For the missing code coverage issues, the predefined threshold in Qodana is currently set to 50%.
Code coverage uses several inspections that are already included in the qodana.recommended
and qodana.starter
default inspection profiles, so you do not need to enable them:
Once analysis is complete, reports are available in Qodana reports and JetBrains IDEs.
Qodana calculates code coverage based on the number of code lines containing logic with function, method, and class statements being ignored. Here is the snippet containing comments on how it works:
function divide(a, b) { // Not analyzed by the code coverage
return a / b; // Analyzed by the code coverage
}
module.exports = divide; // Analyzed by the code coverage
tip
You can find configuration examples on GitHub.

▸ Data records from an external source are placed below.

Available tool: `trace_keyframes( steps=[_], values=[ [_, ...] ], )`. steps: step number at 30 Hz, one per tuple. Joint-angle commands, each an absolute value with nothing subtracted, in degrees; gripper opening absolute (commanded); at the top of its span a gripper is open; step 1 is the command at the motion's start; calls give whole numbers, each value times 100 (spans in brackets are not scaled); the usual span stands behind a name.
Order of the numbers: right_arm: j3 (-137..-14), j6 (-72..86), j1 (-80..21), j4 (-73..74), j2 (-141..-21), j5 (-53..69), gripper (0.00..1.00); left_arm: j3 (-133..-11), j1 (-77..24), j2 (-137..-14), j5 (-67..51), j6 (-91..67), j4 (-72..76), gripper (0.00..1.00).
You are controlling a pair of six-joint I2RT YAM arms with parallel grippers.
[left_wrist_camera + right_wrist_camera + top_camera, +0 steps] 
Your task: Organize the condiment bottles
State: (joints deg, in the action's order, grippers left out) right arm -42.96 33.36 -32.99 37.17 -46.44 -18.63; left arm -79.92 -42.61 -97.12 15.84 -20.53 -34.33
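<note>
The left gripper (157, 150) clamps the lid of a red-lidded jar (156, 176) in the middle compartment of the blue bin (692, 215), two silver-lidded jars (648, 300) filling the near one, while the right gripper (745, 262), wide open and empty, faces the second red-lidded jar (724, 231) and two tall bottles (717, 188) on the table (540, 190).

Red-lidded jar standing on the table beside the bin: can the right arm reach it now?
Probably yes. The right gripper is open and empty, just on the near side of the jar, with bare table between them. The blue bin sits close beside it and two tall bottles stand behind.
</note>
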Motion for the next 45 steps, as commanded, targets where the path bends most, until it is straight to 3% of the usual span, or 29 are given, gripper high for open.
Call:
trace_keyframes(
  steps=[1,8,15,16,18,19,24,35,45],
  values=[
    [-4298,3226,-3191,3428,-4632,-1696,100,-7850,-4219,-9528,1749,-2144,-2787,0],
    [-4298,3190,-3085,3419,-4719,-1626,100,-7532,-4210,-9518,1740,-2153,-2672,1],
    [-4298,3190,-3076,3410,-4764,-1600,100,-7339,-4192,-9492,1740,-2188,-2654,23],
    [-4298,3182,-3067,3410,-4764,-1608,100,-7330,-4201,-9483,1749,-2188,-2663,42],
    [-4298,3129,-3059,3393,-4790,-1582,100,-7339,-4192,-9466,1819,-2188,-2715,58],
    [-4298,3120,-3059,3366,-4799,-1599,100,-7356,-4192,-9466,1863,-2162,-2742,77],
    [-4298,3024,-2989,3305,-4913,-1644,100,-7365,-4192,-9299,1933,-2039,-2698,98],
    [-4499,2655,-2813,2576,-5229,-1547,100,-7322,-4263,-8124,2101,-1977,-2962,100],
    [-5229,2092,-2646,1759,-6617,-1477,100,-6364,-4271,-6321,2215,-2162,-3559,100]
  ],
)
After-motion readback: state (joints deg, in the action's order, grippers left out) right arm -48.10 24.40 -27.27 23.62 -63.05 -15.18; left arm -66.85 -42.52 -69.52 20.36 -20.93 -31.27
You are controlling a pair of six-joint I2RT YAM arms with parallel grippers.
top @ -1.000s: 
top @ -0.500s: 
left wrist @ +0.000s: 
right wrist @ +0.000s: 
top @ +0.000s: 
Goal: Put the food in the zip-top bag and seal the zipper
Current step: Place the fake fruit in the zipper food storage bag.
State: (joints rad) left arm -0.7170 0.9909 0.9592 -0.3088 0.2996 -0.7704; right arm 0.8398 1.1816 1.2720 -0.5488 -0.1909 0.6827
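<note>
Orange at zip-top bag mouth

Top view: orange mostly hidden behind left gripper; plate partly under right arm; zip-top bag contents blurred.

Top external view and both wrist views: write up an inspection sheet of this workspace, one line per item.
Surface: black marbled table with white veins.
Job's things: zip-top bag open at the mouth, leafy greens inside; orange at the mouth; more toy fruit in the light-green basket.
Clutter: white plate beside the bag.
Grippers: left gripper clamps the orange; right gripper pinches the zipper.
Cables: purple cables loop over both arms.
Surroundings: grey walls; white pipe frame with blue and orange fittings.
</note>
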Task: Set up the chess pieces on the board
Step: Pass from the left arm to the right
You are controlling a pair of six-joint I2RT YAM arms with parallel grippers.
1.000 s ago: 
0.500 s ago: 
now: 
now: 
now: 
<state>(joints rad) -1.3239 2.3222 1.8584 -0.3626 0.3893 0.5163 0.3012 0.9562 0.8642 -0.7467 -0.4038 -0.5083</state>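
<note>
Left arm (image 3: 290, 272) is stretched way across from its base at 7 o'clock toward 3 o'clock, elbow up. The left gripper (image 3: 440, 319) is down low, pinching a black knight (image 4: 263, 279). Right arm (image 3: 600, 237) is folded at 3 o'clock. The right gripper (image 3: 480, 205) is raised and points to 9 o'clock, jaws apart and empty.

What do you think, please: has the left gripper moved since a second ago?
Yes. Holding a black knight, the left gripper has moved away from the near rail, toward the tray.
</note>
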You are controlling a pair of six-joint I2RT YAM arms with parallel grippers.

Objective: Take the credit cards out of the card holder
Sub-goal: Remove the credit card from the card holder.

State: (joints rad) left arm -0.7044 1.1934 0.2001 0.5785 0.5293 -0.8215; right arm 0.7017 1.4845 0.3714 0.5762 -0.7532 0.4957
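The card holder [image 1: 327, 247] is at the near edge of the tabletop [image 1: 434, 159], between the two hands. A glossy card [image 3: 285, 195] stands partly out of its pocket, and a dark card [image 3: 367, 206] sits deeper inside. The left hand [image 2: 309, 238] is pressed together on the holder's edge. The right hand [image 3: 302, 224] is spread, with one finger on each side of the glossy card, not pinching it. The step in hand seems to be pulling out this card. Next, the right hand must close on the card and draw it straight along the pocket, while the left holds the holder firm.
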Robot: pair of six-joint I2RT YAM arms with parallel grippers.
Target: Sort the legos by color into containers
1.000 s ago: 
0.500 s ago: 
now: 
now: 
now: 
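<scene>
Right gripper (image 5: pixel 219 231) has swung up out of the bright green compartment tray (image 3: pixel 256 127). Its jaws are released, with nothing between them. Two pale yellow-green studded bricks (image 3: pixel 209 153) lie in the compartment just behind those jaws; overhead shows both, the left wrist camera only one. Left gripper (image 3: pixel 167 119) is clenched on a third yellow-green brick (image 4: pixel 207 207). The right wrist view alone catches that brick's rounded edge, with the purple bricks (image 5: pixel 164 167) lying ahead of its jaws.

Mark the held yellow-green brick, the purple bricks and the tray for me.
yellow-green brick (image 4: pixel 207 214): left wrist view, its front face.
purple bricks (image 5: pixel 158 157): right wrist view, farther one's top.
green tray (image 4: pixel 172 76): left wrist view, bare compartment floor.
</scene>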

Configure your code coverage tool. Jest code coverage reports should contain paths relative to a project root. For example, if your codebase files are contained in the
<project-root>/src/
directory, then reports should containsrc/<file-name>
file paths.Use your code coverage tool to generate and save code coverage reports to the
<project-root>/.qodana/code-coverage
directory. To learn how to override this directory, see the recommendation from the Run code coverage chapter. For a monorepo project containing multiple repositories, this directory should be created in each repository.Prepare your project. If you have a monorepo project, save Qodana configuration for each repository in a separate
qodana.yaml
file. You can put these files in repository directories, or give them custom names and save them in the root directory of a project.For the Qodana for .NET linter, add the
coverlet.msbuild
andcoverlet.collector
packages to the test project.
note
You can run Qodana over a single test coverage report generated by a single code coverage tool at a time.
note
The Qodana for Go linter requires that your project contains no
.idea
directory.
To learn about running code coverage using the Qodana for .NET linter, skip to the Qodana for .NET section of this page.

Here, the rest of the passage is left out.